> _What to produce_: Copy out lines with the word "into" from the material that follows.

(The records Opens)

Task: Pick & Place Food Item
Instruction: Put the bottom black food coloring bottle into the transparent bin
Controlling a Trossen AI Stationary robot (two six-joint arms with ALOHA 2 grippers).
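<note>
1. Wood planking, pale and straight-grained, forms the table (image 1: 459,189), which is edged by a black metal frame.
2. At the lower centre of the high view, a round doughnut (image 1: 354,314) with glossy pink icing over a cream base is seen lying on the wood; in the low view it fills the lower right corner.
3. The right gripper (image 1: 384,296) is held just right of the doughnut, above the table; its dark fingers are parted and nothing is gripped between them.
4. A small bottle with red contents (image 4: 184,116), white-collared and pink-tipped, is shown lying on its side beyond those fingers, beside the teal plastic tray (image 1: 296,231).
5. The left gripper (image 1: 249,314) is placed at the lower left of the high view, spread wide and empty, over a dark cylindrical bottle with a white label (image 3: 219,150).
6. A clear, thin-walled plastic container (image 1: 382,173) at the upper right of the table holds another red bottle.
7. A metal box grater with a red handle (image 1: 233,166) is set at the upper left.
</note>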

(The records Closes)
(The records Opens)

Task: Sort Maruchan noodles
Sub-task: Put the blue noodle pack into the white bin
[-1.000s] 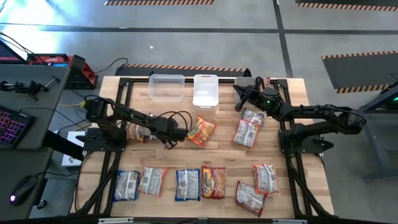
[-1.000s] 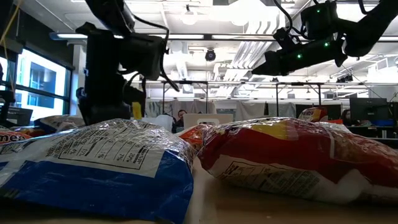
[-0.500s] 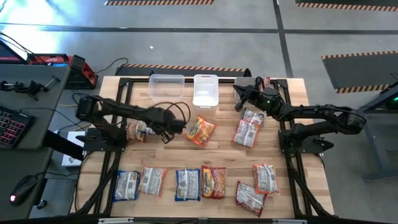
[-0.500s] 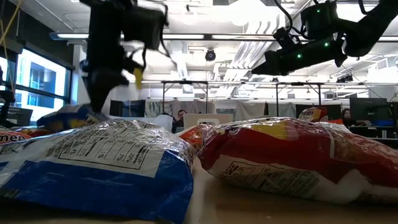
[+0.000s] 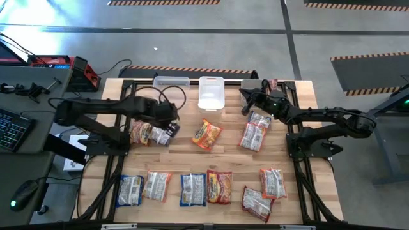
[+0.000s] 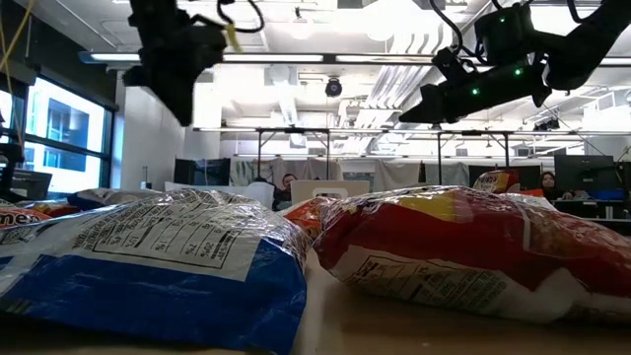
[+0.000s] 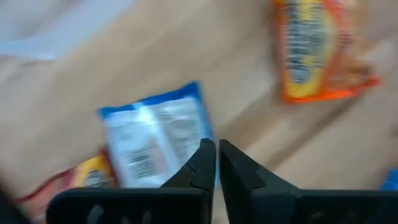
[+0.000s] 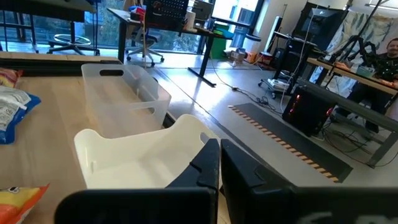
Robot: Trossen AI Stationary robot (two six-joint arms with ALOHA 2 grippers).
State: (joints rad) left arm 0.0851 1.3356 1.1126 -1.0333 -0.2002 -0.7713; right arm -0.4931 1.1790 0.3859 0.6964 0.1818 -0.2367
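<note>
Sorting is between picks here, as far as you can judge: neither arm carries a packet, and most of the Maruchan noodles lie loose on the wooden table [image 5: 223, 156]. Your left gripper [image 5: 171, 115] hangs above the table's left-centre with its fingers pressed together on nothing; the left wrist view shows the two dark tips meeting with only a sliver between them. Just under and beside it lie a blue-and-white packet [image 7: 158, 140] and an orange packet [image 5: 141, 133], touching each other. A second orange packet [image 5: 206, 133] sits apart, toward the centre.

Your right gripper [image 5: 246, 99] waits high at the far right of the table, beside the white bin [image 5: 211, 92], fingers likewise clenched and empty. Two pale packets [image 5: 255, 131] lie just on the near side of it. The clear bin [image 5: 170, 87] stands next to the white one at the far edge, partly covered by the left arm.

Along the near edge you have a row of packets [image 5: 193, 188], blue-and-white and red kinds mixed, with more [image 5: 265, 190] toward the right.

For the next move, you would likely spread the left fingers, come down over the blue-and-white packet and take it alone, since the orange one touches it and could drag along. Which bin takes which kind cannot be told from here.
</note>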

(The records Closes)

> _Exercise response_:
Instruction: Put the bottom black food coloring bottle into the transparent bin
Sub-task: Put the blue noodle pack into the white bin

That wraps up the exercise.